**Exercise directions**
Gather every line from the entries below that includes "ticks".

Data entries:
»»
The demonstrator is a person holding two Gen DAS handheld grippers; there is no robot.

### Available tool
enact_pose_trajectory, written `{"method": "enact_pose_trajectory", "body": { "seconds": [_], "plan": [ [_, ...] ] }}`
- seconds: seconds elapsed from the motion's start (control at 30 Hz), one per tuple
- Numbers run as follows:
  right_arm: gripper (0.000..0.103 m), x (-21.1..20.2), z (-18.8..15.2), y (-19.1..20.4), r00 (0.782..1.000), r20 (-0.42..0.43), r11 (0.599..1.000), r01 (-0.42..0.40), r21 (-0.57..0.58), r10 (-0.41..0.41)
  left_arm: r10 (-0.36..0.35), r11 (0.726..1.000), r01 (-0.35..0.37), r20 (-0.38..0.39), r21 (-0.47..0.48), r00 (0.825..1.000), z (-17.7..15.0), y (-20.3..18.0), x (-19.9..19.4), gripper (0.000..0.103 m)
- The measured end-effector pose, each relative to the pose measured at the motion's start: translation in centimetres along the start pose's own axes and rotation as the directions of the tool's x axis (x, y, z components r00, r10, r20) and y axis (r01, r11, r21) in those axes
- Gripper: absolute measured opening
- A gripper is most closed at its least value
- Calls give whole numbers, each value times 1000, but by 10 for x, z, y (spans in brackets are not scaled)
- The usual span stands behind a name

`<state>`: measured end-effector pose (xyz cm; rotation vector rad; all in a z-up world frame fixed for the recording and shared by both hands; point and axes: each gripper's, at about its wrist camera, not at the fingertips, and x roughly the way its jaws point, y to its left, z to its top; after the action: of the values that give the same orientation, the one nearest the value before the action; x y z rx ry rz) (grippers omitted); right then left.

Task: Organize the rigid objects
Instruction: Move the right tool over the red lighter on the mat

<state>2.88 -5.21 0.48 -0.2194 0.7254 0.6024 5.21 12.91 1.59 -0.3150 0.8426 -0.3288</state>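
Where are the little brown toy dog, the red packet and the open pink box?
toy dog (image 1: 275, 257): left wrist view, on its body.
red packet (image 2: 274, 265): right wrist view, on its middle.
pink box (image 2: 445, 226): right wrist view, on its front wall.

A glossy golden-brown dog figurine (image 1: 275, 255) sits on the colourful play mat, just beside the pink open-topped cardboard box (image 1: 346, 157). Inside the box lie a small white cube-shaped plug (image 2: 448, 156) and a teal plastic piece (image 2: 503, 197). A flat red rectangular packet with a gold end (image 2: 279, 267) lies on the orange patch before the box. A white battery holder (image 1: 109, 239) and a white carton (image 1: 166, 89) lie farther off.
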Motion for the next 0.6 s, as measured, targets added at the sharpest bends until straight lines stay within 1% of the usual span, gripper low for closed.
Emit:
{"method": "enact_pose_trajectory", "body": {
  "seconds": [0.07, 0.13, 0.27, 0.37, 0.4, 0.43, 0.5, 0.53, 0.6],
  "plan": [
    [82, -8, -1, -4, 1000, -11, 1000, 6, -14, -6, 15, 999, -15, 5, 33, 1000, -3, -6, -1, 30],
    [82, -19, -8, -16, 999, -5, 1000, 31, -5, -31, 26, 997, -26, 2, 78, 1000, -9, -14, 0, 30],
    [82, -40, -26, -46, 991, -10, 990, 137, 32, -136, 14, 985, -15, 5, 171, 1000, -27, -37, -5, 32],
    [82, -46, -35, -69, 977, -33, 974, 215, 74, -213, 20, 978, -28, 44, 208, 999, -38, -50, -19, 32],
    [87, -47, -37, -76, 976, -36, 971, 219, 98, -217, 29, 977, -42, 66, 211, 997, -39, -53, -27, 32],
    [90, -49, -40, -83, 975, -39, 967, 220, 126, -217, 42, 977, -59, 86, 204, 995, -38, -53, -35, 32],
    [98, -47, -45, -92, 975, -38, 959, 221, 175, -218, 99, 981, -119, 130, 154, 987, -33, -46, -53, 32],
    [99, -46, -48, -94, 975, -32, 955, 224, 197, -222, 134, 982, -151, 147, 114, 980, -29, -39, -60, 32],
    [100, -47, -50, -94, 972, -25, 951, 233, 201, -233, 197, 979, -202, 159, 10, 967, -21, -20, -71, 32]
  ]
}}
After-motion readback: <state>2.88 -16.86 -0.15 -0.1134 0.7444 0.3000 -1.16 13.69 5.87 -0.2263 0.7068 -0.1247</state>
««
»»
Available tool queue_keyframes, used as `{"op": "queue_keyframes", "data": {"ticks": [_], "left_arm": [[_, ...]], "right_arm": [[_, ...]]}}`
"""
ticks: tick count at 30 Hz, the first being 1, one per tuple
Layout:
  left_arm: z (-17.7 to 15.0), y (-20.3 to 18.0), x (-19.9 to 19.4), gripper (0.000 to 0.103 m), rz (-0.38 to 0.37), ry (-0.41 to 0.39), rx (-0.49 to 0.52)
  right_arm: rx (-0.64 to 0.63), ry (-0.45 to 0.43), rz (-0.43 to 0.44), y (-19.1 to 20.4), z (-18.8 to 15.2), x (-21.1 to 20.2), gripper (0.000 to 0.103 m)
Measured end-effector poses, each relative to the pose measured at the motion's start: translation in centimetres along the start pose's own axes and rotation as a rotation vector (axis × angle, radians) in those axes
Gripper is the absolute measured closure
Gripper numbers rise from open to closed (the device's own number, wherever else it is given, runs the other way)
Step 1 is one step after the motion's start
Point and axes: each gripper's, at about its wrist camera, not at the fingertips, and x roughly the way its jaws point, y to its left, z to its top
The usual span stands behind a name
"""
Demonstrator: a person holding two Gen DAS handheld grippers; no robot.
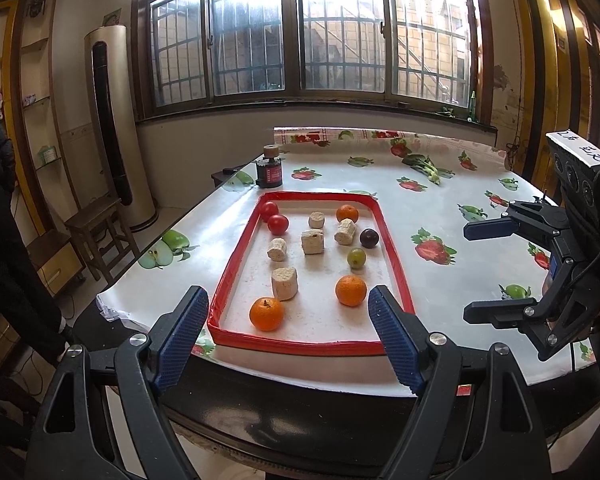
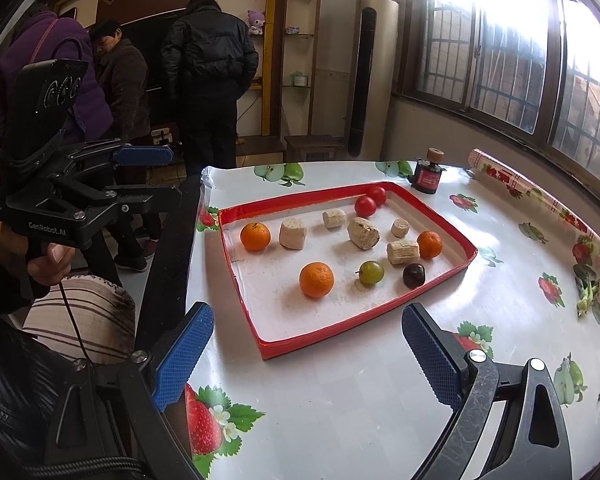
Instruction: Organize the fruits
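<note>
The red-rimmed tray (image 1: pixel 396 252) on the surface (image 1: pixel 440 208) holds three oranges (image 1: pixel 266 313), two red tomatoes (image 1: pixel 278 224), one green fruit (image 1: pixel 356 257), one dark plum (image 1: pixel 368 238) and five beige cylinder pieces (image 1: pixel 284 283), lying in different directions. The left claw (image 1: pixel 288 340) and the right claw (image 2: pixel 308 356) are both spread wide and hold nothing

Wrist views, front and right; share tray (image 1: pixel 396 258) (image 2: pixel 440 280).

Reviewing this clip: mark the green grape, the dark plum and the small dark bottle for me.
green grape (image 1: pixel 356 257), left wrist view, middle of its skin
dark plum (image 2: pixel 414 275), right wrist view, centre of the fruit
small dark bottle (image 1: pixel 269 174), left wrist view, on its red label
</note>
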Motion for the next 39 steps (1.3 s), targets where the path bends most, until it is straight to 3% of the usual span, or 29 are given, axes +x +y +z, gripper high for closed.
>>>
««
**Result of this task**
Available tool queue_keyframes, used as `{"op": "queue_keyframes", "data": {"ticks": [_], "left_arm": [[_, ...]], "right_arm": [[_, ...]]}}`
ticks: tick count at 30 Hz, the first being 1, one per tuple

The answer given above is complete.